§ **Task brief**
Character for character, write out the data below.

↓↓↓

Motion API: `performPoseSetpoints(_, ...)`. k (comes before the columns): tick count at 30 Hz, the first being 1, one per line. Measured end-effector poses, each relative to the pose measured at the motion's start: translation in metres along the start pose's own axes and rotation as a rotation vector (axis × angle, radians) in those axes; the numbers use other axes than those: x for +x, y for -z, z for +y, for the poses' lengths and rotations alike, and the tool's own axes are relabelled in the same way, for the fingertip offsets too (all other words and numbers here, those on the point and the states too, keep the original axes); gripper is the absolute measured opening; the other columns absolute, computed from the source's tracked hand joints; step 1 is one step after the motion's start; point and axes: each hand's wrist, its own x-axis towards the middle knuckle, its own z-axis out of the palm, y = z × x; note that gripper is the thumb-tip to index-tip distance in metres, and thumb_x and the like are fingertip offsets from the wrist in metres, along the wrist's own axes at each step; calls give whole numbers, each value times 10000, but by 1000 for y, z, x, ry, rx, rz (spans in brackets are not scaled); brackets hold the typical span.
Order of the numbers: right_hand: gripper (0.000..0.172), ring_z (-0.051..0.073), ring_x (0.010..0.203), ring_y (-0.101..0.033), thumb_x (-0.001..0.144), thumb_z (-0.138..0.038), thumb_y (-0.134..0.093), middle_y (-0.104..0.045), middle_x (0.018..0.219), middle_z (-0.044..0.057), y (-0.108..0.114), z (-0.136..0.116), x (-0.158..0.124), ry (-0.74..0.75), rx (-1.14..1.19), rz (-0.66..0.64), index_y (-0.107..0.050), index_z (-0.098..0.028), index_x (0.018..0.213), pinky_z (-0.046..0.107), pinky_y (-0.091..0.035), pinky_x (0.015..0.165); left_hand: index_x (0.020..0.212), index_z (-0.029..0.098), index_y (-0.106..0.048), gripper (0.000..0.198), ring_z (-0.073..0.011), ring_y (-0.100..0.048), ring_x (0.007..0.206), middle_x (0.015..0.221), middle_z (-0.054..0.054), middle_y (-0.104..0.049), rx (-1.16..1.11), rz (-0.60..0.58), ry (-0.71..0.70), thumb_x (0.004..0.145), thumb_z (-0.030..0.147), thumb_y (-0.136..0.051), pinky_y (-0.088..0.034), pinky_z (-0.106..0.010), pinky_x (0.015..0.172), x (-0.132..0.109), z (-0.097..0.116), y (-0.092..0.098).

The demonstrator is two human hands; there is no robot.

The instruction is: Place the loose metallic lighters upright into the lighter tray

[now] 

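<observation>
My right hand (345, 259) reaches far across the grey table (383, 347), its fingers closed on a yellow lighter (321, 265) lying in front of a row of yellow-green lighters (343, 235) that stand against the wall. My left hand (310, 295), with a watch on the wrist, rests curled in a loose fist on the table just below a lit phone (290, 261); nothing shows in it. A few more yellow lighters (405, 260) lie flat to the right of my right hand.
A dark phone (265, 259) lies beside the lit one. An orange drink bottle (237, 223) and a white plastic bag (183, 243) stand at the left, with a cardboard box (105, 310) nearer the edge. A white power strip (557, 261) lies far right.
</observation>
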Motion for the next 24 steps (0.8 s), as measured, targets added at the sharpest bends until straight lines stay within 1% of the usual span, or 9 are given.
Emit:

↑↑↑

§ **Exercise solution**
Motion API: `performPoseSetpoints(_, ...)`. k (comes before the columns): tick count at 30 Hz, the first being 1, one per line. Measured end-effector poses, each relative to the pose measured at the motion's start: translation in metres along the start pose's own axes and rotation as a rotation vector (axis × angle, radians) in those axes; the numbers use other axes than those: x for +x, y for -z, z for +y, for the poses' lengths and rotations alike, and the tool's own axes are relabelled in the same way, for the fingertip offsets too (all other words and numbers here, those on the point and the states too, keep the original axes); gripper is the absolute measured opening; the other columns absolute, computed from the source's tracked hand joints; step 1 is one step after the motion's start; point and axes: each hand's wrist, its own x-axis towards the middle knuckle, its own z-axis out of the palm, y = z × x; note that gripper is the thumb-tip to index-tip distance in metres, and thumb_x and the like are fingertip offsets from the wrist in metres, along the wrist's own axes at each step; calls give whole numbers, each value times 10000, but by 1000 for y, z, x, ry, rx, rz (spans in brackets are not scaled); brackets hold the typical span.
Order of the numbers: right_hand: gripper (0.000..0.172), ring_z (-0.051..0.073), ring_x (0.010..0.203), ring_y (-0.101..0.033), thumb_x (-0.001..0.144), thumb_z (-0.138..0.038), thumb_y (-0.134..0.093), middle_y (-0.104..0.045), middle_x (0.018..0.219), middle_z (-0.044..0.057), y (-0.108..0.114), z (-0.136..0.116), x (-0.158..0.124), ry (-0.74..0.75), rx (-1.14..1.19), rz (-0.66..0.64), index_y (-0.107..0.050), index_z (-0.098..0.028), index_x (0.018..0.213), pinky_z (-0.046..0.107), pinky_y (-0.091..0.035), pinky_x (0.015..0.165); left_hand: index_x (0.020..0.212), index_z (-0.029..0.098), index_y (-0.106..0.048), gripper (0.000..0.198), ring_z (-0.073..0.011), ring_y (-0.100..0.048), ring_x (0.007..0.206), middle_x (0.015..0.221), middle_z (-0.054..0.054), middle_y (-0.104..0.049), rx (-1.16..1.11), rz (-0.60..0.58), ry (-0.71..0.70), thumb_x (0.004..0.145), thumb_z (-0.030..0.147), thumb_y (-0.136..0.051), pinky_y (-0.088..0.034), pinky_z (-0.106..0.010), pinky_x (0.015..0.172), x (-0.132..0.109), z (-0.097..0.116), y (-0.092..0.098).

The demonstrator is two human hands; there is no robot.

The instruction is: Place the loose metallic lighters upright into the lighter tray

[now] 

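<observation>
My right hand (345, 259) reaches far across the grey table (383, 347), its fingers closed on a yellow lighter (321, 265) lying in front of a row of yellow-green lighters (343, 235) that stand against the wall. My left hand (310, 295), with a watch on the wrist, rests curled in a loose fist on the table just below a lit phone (290, 261); nothing shows in it. A few more yellow lighters (405, 260) lie flat to the right of my right hand.
A dark phone (265, 259) lies beside the lit one. An orange drink bottle (237, 223) and a white plastic bag (183, 243) stand at the left, with a cardboard box (105, 310) nearer the edge. A white power strip (557, 261) lies far right.
</observation>
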Motion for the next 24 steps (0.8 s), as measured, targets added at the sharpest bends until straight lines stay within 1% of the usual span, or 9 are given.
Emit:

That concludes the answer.